Pertanyaan yang Sering Diajukan

Berapa panjang maksimum balok H las yang dapat diproduksi?

Balok H las umumnya diproduksi dalam panjang hingga 12 meter dalam satu potong utuh, yang dibatasi oleh dimensi bengkel dan batas transportasi. Balok yang lebih panjang dapat diproduksi melalui sambungan di lapangan (field splicing), yang memerlukan desain sambungan yang disetujui oleh insinyur struktur. Beberapa produsen menawarkan panjang hingga 15 meter jika memungkinkan dari segi ruang bengkel dan transportasi.

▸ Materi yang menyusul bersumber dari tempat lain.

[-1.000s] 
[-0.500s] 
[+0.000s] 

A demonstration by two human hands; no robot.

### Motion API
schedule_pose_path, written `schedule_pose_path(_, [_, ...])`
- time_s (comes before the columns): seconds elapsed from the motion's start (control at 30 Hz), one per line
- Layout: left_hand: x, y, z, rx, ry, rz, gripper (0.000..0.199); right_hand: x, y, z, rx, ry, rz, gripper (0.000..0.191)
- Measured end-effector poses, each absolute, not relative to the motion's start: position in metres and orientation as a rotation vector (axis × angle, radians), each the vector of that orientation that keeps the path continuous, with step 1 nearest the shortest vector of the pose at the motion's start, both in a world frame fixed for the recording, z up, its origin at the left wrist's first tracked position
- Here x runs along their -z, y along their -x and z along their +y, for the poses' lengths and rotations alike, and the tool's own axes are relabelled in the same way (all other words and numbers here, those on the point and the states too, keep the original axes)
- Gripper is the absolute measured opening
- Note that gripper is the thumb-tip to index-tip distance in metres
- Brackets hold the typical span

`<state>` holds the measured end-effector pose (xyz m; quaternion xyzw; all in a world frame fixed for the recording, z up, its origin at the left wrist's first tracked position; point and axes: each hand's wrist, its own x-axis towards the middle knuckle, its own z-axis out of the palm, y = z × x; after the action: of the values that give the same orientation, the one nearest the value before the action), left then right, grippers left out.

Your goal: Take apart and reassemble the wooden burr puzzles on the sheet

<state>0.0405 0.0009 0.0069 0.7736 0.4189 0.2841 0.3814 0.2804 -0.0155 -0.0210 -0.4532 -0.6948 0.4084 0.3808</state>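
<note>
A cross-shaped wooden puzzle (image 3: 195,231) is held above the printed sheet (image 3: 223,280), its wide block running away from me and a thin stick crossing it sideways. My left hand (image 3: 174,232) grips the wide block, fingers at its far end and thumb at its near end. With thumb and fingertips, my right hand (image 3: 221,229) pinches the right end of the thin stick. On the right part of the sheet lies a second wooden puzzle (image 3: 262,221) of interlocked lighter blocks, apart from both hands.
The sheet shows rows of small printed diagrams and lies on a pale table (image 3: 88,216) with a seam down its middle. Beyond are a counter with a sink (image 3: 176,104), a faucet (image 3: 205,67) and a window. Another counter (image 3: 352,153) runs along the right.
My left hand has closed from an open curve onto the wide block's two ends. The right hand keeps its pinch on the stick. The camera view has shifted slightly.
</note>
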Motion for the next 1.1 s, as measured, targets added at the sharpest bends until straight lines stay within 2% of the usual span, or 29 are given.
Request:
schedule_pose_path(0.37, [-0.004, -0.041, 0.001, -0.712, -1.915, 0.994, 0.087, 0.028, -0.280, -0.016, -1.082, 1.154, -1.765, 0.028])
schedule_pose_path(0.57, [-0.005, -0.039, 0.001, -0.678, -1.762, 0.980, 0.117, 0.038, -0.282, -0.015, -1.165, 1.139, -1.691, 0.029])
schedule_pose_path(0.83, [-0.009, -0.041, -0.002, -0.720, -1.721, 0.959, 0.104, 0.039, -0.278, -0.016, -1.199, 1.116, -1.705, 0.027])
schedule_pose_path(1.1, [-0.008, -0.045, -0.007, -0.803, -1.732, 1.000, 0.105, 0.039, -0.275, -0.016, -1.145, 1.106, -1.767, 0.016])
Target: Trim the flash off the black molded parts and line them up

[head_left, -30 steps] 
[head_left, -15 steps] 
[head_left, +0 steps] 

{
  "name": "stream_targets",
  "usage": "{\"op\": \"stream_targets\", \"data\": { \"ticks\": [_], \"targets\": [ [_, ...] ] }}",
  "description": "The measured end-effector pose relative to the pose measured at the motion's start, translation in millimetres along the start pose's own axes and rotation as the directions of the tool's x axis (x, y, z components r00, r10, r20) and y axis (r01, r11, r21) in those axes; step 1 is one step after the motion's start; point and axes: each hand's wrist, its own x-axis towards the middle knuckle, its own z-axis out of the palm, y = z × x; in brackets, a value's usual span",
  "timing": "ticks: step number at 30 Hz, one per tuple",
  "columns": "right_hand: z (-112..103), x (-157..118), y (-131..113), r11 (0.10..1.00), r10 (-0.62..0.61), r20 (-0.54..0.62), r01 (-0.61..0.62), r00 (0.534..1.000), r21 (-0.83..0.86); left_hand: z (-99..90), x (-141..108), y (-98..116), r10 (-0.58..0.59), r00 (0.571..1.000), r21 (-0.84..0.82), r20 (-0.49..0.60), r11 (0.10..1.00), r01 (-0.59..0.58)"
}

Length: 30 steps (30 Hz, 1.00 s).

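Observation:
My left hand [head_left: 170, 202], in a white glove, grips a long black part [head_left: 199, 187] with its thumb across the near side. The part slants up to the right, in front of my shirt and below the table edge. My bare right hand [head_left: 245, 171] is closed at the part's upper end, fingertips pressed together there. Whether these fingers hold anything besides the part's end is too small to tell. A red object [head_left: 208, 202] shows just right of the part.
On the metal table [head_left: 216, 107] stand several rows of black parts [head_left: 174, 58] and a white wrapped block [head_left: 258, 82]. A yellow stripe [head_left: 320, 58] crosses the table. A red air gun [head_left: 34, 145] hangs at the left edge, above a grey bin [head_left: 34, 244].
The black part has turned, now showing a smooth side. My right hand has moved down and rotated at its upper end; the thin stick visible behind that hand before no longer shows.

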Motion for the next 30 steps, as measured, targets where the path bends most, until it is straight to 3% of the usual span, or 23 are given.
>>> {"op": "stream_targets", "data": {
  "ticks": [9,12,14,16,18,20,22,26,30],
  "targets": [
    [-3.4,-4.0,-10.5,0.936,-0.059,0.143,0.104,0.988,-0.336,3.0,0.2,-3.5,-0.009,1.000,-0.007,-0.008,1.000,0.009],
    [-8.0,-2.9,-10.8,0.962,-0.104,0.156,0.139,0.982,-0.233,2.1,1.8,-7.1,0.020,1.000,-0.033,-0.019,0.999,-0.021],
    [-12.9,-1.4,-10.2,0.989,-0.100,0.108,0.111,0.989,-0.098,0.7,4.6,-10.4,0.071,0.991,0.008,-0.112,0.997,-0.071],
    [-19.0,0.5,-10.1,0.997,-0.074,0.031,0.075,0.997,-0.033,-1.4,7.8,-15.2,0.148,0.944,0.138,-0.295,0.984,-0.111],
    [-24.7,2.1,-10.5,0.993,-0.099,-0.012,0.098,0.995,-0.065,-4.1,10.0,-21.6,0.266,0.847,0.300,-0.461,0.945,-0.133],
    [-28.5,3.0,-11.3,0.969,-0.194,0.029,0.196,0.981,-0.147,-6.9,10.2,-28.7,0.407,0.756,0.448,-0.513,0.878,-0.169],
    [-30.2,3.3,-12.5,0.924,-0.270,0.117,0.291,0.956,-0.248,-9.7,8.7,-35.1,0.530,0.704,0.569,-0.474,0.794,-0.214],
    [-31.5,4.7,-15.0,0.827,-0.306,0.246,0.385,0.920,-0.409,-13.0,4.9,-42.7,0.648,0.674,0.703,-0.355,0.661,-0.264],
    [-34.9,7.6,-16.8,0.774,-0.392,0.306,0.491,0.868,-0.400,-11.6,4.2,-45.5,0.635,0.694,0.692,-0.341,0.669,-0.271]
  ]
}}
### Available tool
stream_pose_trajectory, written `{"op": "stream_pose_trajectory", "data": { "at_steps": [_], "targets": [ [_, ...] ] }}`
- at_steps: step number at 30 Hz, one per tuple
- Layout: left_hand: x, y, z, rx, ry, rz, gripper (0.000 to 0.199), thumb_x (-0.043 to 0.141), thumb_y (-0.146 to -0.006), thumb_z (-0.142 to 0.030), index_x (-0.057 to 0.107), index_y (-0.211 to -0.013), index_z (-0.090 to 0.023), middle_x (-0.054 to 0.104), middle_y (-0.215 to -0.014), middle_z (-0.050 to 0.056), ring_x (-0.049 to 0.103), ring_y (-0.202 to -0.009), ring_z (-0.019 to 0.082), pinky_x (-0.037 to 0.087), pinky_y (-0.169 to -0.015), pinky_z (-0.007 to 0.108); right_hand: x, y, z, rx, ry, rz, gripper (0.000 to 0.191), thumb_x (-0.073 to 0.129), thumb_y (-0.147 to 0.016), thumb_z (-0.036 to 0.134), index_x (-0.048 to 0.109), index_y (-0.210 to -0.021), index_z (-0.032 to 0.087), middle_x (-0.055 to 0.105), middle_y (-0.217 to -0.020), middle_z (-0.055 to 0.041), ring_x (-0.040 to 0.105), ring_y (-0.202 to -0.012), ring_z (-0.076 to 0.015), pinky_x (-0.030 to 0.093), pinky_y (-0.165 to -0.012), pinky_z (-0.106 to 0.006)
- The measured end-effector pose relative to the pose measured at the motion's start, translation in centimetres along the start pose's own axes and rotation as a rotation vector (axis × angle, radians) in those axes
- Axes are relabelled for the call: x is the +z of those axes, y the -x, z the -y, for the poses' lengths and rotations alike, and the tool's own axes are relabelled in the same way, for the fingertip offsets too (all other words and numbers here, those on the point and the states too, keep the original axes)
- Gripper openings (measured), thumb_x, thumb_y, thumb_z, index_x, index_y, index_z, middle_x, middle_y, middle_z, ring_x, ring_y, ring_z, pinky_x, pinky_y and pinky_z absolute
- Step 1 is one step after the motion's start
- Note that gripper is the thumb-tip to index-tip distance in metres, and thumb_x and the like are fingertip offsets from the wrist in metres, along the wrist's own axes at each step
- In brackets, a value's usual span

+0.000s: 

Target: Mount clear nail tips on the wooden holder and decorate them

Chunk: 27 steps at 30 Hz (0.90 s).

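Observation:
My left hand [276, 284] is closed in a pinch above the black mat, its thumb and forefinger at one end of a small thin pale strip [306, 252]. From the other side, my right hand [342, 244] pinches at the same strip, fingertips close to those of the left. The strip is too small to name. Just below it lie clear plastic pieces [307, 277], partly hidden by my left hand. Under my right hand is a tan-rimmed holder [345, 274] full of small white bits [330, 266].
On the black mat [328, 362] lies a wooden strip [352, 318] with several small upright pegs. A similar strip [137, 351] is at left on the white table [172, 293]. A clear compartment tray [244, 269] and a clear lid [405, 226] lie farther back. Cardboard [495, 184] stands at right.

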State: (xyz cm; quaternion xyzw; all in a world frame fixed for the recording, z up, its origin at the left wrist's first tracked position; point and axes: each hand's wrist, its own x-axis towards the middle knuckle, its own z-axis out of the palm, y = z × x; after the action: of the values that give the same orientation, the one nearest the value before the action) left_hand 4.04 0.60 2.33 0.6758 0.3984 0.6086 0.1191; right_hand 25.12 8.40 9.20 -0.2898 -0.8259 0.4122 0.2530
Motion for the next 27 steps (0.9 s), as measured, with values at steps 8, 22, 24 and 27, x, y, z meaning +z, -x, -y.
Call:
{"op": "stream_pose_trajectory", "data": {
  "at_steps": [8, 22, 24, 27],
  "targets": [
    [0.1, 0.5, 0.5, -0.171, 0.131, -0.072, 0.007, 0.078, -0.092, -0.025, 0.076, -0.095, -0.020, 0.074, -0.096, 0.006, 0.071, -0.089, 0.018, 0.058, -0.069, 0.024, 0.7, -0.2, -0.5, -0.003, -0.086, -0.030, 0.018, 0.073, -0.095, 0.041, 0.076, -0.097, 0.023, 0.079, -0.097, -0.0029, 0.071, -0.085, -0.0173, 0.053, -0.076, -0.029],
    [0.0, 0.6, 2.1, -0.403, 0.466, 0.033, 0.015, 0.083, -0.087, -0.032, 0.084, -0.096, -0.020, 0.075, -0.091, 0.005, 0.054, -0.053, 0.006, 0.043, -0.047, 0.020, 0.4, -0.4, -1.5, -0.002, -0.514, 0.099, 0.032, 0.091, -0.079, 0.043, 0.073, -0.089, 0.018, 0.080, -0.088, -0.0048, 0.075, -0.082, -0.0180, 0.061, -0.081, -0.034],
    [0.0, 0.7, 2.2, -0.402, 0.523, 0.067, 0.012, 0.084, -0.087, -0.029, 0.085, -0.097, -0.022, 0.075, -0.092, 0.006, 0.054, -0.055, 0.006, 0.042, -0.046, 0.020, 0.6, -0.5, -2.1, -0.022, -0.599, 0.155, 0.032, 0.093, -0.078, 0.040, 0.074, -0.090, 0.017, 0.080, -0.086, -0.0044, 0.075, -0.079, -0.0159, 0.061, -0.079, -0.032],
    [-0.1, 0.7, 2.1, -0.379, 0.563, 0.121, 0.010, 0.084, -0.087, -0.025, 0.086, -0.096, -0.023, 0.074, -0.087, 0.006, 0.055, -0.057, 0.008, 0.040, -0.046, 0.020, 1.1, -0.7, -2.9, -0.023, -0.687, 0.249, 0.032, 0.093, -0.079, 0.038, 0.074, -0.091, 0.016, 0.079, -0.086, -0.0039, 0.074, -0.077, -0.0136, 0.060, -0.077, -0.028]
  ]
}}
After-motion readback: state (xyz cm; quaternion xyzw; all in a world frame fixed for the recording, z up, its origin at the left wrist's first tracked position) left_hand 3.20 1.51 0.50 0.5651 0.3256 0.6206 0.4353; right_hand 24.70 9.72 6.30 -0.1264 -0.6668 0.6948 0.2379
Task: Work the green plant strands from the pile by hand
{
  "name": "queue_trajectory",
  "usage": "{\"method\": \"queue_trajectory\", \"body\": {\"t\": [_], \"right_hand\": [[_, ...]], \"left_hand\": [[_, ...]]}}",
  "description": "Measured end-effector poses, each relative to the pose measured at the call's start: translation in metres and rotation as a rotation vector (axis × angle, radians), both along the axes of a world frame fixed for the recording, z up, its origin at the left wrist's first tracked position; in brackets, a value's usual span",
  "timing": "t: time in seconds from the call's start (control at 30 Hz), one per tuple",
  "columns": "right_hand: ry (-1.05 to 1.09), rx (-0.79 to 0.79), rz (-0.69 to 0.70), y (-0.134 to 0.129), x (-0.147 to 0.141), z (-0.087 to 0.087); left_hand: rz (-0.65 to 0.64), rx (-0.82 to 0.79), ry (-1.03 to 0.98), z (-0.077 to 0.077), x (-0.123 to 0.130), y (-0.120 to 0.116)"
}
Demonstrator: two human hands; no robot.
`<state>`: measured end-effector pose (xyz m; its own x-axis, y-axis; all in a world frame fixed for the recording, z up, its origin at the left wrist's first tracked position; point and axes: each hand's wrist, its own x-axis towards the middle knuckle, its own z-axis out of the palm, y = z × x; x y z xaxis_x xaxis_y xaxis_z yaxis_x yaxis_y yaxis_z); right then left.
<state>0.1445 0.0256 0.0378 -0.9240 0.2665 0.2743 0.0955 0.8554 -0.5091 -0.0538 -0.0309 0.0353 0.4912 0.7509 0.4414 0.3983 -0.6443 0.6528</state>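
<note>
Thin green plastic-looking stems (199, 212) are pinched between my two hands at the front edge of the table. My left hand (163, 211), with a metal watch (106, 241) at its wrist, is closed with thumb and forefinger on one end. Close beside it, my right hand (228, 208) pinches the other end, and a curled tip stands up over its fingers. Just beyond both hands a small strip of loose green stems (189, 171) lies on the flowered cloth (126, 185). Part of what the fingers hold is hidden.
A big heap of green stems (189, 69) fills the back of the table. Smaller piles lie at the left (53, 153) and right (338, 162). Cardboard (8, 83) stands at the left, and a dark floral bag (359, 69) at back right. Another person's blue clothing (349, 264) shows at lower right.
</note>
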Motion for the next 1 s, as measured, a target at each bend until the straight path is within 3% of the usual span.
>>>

Apakah balok H las memiliki kekuatan setara dengan balok H rol panas?

Jika diproduksi sesuai prosedur pengelasan yang telah teruji dan diperiksa secara memadai, balok H las dapat mencapai sifat mekanis yang setara dengan balok H rol panas. Kekuatan balok jadi bergantung pada kualitas pelat dasar (parent plate grade), kualitas pengelasan, serta standar pemeriksaan yang diterapkan. Pembeli sebaiknya meminta laporan uji pabrik (mill test report) dan dokumen kualifikasi pengelasan untuk memverifikasi kepatuhan.

Bagaimana cara saya memverifikasi kualitas balok H las sebelum menerima pengiriman?

Pembeli dapat memverifikasi kualitas melalui kombinasi tinjauan dokumen dan inspeksi di lokasi. Mohonkan laporan uji pabrik untuk pelat baja, spesifikasi prosedur pengelasan, serta laporan inspeksi. Pemeriksaan di lokasi mencakup pengukuran dimensi menggunakan pita ukur baja dan jangka sorong, pemeriksaan kelurusan dengan mistar lurus, serta pengamatan penampakan las. Untuk proyek kritis, disarankan menyewa lembaga inspeksi pihak ketiga untuk menyaksikan pengujian tak merusak (NDT) dan inspeksi dimensi.